▶ **Problem statement**:
Give back the material that follows, identical in every line.
Segment Open
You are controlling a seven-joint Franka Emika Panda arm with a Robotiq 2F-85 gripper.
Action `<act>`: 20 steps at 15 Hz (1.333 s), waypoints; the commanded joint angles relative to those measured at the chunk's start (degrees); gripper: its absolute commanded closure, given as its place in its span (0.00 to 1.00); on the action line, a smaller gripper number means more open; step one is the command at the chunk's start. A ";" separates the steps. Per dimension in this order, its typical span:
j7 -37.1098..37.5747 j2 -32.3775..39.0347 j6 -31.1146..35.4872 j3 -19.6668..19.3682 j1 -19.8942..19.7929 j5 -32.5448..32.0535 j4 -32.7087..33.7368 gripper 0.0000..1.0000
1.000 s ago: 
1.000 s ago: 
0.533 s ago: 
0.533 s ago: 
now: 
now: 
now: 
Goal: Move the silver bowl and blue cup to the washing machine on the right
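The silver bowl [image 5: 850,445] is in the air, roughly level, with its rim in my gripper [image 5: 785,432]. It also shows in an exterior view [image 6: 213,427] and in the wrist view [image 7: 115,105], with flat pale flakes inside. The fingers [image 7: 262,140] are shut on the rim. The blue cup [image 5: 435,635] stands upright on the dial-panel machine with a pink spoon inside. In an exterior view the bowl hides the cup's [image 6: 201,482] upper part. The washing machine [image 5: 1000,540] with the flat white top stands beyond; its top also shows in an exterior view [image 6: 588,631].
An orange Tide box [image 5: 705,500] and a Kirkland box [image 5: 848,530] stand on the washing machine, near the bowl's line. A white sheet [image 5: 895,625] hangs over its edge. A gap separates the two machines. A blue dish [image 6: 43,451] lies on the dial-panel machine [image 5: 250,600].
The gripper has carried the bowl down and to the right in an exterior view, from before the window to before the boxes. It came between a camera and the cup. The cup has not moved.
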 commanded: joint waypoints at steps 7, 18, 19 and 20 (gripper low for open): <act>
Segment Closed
▶ **Final answer**:
You are controlling a seven-joint Franka Emika Panda arm with a Robotiq 2F-85 gripper.
Action `<act>`: 20 steps at 15 Hz (1.333 s), waypoints; the commanded joint angles relative to those measured at the chunk's start (degrees); gripper: its absolute commanded closure, given as its place in its span (0.00 to 1.00); on the action line, a smaller gripper number means more open; step one is the command at the chunk's start. A ";" separates the steps. Per dimension in this order, its typical span:
j7 -37.1098..37.5747 j2 -32.3775..39.0347 j6 -31.1146..35.4872 j3 -19.6668..19.3682 j1 -19.8942..19.7929 j5 -32.5448..32.0535 j4 -32.7087..33.7368 gripper 0.0000..1.0000
1.000 s ago: 
1.000 s ago: 
0.533 s ago: 
0.533 s ago: 
now: 
now: 
now: 
Goal: Move the silver bowl and blue cup to the washing machine on the right
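The silver bowl [image 5: 850,445] is in the air, roughly level, with its rim in my gripper [image 5: 785,432]. It also shows in an exterior view [image 6: 213,427] and in the wrist view [image 7: 115,105], with flat pale flakes inside. The fingers [image 7: 262,140] are shut on the rim. The blue cup [image 5: 435,635] stands upright on the dial-panel machine with a pink spoon inside. In an exterior view the bowl hides the cup's [image 6: 201,482] upper part. The washing machine [image 5: 1000,540] with the flat white top stands beyond; its top also shows in an exterior view [image 6: 588,631].
An orange Tide box [image 5: 705,500] and a Kirkland box [image 5: 848,530] stand on the washing machine, near the bowl's line. A white sheet [image 5: 895,625] hangs over its edge. A gap separates the two machines. A blue dish [image 6: 43,451] lies on the dial-panel machine [image 5: 250,600].
The gripper has carried the bowl down and to the right in an exterior view, from before the window to before the boxes. It came between a camera and the cup. The cup has not moved.
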 commanded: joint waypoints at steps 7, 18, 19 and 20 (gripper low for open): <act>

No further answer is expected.